An Approach to Data Integration and Explorative Query Processing in Scientific Data Management Platforms
- Technological advancements in bioscience research are directly influencing the generation of vast amounts of complex and heterogeneous datasets from individual studies. Efficient research data management (RDM) solutions based on FAIR principles can help research groups standardize and package their study-specific results into uniquely identifiable digital objects that are easily traceable. To explore the inter-dependencies among datasets originating from different research disciplines, it is essential to deploy a generic, data-centric RDM solution that addresses inherent challenges and effectively manages complex datasets.

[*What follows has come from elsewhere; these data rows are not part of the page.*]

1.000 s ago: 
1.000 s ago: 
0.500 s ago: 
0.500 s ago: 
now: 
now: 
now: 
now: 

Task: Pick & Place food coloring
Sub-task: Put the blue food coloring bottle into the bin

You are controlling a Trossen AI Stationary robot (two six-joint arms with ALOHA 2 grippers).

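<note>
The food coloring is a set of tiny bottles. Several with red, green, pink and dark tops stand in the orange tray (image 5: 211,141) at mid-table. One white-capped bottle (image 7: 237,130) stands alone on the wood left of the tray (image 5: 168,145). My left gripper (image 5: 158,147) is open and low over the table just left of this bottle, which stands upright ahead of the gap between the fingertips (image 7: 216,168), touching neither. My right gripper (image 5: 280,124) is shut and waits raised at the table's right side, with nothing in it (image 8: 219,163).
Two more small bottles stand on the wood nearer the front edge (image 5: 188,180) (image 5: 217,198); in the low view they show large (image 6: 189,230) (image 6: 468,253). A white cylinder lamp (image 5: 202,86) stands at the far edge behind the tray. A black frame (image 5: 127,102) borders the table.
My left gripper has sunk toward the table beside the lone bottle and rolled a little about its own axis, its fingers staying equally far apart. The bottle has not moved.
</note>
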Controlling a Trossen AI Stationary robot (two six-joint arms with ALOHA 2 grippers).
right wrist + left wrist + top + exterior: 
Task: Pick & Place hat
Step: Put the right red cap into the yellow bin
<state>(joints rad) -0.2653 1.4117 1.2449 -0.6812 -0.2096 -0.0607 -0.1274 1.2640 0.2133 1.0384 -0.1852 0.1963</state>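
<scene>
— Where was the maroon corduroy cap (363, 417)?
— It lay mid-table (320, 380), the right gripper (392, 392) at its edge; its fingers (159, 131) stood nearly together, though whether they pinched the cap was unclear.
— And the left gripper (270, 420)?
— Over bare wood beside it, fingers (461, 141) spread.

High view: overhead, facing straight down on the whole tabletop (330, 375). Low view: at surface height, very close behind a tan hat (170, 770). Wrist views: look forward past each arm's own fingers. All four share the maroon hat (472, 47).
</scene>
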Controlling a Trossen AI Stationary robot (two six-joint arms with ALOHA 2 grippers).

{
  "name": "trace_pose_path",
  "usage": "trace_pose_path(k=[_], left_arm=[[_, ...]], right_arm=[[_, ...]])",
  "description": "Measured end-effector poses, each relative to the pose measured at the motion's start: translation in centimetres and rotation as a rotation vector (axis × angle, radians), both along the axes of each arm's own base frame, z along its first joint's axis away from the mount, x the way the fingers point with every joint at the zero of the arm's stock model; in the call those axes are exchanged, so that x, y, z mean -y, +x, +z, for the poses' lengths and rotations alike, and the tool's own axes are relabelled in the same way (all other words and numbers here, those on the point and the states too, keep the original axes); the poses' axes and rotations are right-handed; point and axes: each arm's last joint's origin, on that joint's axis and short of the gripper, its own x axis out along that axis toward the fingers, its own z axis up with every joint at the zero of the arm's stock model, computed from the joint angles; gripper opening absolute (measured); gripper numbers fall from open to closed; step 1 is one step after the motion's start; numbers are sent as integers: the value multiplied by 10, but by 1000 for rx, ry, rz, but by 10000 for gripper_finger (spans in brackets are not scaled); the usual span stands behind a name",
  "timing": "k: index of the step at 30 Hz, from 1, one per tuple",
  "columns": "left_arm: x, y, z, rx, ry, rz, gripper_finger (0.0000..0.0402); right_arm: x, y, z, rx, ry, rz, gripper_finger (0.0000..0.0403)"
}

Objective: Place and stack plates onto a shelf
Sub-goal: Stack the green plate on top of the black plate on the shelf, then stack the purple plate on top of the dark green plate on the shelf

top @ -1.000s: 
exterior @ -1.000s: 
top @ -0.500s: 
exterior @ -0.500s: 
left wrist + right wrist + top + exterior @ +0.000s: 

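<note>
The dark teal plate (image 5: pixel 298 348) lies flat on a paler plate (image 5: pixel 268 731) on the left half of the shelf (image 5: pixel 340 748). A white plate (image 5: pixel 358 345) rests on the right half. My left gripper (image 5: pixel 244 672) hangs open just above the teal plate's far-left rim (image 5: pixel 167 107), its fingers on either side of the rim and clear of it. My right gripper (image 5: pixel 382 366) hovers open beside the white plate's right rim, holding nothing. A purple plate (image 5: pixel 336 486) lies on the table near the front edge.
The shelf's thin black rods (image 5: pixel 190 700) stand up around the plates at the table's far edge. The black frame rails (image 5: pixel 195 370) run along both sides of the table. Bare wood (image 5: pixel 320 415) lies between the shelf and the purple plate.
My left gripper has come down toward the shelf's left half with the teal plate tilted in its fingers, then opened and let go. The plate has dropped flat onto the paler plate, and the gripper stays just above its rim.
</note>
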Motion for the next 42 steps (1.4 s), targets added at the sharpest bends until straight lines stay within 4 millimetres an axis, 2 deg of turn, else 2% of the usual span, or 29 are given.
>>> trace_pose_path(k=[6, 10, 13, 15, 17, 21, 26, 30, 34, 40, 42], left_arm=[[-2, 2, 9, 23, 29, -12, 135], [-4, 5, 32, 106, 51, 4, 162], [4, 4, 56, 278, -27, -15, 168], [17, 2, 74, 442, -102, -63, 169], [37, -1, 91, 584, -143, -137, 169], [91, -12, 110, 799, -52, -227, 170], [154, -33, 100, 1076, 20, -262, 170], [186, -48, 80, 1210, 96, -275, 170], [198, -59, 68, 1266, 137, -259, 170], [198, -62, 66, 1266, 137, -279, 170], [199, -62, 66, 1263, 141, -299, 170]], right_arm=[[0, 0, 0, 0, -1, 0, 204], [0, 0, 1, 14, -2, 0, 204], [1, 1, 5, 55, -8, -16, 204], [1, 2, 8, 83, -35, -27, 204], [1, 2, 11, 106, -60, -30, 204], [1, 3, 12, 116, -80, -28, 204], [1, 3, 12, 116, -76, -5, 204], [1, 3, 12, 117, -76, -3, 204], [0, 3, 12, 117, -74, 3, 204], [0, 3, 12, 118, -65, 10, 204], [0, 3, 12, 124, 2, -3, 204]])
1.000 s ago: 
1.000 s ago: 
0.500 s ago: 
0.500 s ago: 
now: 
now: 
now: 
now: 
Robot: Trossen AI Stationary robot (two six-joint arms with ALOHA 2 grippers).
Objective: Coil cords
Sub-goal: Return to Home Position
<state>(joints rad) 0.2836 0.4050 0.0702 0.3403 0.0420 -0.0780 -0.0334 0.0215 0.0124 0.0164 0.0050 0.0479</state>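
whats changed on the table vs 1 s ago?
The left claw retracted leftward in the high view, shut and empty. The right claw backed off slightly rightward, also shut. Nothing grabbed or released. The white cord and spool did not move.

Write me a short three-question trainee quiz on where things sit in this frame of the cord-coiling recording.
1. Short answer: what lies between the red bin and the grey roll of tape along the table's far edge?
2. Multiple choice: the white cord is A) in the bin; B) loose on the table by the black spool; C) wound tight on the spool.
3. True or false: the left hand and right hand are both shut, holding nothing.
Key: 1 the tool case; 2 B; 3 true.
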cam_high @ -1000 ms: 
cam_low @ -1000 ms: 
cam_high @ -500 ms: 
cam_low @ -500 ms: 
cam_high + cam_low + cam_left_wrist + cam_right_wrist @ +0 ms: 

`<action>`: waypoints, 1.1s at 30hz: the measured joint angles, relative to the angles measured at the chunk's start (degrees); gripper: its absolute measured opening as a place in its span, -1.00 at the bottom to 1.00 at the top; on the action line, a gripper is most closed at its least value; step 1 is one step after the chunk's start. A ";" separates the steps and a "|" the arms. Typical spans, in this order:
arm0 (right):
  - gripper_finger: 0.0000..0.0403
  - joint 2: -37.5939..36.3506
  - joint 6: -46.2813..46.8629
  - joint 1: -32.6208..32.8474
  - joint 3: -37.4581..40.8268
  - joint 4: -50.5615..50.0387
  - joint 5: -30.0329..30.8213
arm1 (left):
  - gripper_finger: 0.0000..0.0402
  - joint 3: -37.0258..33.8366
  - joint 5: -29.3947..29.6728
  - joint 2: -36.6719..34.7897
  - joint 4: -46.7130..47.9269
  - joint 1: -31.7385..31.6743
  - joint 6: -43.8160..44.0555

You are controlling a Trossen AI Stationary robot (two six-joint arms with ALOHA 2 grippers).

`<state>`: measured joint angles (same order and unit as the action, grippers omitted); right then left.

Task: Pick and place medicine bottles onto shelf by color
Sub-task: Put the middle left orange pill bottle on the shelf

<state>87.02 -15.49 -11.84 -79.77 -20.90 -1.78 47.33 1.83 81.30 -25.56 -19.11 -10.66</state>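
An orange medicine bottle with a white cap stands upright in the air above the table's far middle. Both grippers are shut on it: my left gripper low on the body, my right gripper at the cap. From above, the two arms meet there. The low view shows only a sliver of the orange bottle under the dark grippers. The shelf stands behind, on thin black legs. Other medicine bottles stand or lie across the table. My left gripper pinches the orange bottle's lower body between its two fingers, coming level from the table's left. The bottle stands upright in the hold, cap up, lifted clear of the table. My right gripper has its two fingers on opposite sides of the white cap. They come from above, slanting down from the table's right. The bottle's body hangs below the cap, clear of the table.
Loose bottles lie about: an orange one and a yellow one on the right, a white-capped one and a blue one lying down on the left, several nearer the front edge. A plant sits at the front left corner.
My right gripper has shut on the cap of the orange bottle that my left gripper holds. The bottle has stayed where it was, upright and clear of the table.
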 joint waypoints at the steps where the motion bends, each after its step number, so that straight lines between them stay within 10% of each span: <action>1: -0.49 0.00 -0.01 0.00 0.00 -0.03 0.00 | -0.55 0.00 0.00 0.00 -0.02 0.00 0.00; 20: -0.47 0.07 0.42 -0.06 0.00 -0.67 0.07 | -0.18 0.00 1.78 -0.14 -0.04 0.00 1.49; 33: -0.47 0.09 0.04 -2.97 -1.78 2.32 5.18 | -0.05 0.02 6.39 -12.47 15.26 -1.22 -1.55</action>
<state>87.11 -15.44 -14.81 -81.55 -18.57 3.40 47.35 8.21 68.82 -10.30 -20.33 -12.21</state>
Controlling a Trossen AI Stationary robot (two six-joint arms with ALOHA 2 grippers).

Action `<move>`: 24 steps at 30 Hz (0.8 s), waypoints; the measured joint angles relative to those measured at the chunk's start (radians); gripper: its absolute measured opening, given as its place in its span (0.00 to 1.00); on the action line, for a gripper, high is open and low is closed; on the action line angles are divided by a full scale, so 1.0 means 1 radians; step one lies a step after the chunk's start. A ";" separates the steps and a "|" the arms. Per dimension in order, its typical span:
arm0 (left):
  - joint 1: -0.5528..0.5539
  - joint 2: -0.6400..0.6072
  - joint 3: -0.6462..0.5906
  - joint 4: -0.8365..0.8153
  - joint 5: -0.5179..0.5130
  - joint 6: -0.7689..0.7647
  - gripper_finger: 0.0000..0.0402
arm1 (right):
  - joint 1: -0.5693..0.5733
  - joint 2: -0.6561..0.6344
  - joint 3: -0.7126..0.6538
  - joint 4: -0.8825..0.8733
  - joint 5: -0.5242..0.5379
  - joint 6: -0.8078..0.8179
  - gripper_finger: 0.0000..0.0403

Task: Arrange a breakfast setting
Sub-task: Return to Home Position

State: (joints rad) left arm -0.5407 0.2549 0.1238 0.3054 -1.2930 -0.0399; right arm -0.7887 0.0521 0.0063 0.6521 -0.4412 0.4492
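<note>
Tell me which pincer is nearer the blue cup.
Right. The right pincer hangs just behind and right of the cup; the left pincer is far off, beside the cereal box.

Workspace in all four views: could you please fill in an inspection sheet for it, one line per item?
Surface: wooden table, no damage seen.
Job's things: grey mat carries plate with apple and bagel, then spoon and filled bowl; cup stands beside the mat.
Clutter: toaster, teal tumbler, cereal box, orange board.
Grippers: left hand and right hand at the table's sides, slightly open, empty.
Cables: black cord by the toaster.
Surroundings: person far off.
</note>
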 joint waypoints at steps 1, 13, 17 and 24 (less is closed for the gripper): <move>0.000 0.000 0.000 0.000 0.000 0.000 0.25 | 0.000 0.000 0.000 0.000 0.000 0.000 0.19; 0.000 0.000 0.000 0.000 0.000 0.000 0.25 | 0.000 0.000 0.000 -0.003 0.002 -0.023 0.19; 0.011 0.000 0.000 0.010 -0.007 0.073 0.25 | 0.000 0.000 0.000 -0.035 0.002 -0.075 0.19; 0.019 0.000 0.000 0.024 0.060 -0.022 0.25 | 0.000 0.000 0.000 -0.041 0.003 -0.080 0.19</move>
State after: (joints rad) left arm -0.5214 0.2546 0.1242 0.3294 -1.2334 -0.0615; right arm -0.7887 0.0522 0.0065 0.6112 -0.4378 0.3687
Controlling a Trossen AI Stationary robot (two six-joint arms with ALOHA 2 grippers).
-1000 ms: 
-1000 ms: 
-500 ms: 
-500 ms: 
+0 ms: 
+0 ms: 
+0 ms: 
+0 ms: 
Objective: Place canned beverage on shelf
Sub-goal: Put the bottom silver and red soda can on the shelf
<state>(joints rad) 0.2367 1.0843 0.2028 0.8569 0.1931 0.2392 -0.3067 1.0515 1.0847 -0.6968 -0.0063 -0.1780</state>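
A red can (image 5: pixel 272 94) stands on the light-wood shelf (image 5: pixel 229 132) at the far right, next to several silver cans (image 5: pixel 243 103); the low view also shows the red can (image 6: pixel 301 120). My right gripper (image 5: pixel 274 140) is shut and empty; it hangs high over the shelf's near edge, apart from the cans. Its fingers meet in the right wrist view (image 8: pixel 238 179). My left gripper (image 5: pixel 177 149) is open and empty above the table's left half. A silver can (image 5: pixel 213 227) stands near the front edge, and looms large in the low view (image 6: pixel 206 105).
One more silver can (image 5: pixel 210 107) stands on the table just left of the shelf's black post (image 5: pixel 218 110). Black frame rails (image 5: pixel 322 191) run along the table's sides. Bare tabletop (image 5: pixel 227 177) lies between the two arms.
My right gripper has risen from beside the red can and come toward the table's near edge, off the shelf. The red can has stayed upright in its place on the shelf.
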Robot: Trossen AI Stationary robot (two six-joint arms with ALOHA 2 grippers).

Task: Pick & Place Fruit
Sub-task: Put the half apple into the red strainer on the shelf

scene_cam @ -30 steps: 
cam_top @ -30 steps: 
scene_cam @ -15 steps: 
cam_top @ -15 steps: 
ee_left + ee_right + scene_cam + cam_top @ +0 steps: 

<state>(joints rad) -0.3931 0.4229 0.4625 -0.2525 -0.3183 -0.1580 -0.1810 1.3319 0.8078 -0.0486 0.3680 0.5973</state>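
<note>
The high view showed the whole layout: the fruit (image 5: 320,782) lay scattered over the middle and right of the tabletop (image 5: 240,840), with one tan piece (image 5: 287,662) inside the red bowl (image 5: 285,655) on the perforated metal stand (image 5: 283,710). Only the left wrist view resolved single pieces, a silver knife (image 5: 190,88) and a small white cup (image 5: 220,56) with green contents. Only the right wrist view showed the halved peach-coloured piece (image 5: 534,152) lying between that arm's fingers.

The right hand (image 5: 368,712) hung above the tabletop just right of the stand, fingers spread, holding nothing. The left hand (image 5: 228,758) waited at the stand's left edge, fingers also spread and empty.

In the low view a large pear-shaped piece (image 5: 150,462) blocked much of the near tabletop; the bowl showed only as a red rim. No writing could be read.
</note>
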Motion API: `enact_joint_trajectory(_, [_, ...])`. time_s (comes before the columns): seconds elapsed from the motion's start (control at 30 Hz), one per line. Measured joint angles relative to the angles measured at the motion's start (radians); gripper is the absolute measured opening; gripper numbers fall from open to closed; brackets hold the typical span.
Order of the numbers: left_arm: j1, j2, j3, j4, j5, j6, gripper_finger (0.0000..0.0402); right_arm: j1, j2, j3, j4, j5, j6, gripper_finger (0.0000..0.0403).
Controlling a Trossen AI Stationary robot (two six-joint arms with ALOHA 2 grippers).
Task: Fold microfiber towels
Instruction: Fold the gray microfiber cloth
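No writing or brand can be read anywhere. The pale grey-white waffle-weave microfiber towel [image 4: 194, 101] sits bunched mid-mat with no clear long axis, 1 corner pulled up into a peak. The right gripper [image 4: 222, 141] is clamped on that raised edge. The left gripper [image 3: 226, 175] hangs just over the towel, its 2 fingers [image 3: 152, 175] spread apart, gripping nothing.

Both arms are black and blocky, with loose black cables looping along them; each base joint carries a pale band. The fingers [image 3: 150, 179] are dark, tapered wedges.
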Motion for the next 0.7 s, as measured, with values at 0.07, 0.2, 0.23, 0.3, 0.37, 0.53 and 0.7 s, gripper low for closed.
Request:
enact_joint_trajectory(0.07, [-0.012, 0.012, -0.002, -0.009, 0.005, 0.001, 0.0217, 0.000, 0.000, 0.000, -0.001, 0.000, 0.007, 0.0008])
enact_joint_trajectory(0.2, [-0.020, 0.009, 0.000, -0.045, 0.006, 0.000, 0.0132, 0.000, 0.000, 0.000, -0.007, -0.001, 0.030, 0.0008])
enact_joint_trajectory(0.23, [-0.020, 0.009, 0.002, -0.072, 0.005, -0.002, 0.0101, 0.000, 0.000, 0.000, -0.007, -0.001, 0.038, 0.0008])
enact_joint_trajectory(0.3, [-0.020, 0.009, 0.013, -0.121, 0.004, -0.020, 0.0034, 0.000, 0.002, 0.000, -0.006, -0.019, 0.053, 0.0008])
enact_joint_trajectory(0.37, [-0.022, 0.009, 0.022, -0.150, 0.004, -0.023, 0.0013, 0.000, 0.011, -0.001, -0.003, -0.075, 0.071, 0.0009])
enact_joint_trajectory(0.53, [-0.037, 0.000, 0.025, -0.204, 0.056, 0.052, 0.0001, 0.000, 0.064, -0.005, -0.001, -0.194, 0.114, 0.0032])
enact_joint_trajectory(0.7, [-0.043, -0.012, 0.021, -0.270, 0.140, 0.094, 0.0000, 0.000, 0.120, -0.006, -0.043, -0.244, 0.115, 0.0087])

This thesis introduces PLANTdataHUB, an end-to-end scientific Research Data Management (RDM) ecosystem for plant science data that generates FAIR digital objects, known as Annotated Research Contexts (ARCs). We present an incremental approach to developing a set of search and exploration applications for the plant science community, utilizing the PLANTdataHUB solution. The goal is to facilitate interdisciplinary data analysis among participating research groups, enabling knowledge discovery, collaboration, and innovation.
Our research focuses on developing a framework for exploring large-scale, multi-model plant science datasets. A key contribution of our work is the introduction of a novel key-value index store within the polystore architecture. We propose a fast, scalable, space-efficient, and flexible indexing scheme that leverages purpose-built bitmaps for exploratory data analysis, supporting containment, point, and range query types. This index store complements the query processing mechanism, enabling the execution of cross-model queries across multiple data sources. Additionally, we extend the index management and conceptualize it as a two-player game to address the challenges of attribute selection and cost-based refinement, adapting to the query workloads.
Furthermore, we expand our research by implementing search applications that facilitate integrated metadata exploration through the ARC Metadata Registry and enable in-situ, on-demand querying of ARC datasets with ARCXplore.